**Task directions:**
Every line of the records below that holds the word "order" belongs in the answer.

**Recorded data:**

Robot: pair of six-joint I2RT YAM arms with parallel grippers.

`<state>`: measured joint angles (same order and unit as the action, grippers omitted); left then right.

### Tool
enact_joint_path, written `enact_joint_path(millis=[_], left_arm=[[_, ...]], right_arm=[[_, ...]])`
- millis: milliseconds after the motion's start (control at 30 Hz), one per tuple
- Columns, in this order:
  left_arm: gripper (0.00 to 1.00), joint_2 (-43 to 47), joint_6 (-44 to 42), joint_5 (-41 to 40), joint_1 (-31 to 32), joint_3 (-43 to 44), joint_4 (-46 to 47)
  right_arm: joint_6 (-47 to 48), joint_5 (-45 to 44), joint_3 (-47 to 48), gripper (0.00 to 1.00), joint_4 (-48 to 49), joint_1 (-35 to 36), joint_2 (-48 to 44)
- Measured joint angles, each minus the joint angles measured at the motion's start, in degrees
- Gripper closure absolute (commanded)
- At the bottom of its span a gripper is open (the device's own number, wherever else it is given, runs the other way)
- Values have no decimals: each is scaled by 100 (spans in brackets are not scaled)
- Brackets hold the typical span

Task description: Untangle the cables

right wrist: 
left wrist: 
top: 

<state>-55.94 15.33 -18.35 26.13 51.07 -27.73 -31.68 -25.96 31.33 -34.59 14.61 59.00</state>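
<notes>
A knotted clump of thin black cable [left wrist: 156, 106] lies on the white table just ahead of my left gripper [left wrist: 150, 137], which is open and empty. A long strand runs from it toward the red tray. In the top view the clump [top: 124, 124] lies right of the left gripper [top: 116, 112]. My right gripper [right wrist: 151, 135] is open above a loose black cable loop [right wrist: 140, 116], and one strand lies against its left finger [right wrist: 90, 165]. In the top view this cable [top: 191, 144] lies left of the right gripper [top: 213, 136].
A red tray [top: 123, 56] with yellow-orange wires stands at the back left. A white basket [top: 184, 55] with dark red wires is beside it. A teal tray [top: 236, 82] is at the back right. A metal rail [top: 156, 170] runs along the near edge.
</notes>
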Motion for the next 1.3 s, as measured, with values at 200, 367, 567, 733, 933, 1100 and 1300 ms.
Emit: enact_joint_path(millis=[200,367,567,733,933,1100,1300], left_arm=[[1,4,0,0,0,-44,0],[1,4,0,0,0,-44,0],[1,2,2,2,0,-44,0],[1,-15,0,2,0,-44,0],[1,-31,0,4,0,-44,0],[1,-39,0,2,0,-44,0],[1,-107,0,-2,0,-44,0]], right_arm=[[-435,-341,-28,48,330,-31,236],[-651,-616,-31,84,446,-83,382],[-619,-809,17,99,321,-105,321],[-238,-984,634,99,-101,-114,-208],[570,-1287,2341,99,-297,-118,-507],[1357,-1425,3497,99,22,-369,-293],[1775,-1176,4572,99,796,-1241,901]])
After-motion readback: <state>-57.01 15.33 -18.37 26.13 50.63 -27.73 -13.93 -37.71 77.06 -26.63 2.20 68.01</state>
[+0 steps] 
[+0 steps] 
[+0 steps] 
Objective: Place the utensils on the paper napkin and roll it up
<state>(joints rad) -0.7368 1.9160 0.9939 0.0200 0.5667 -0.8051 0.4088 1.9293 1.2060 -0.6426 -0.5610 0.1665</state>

**Solution for this task:**
`<state>`: measured joint angles (same order and unit as the action, grippers omitted); left then right.
- Columns, in this order:

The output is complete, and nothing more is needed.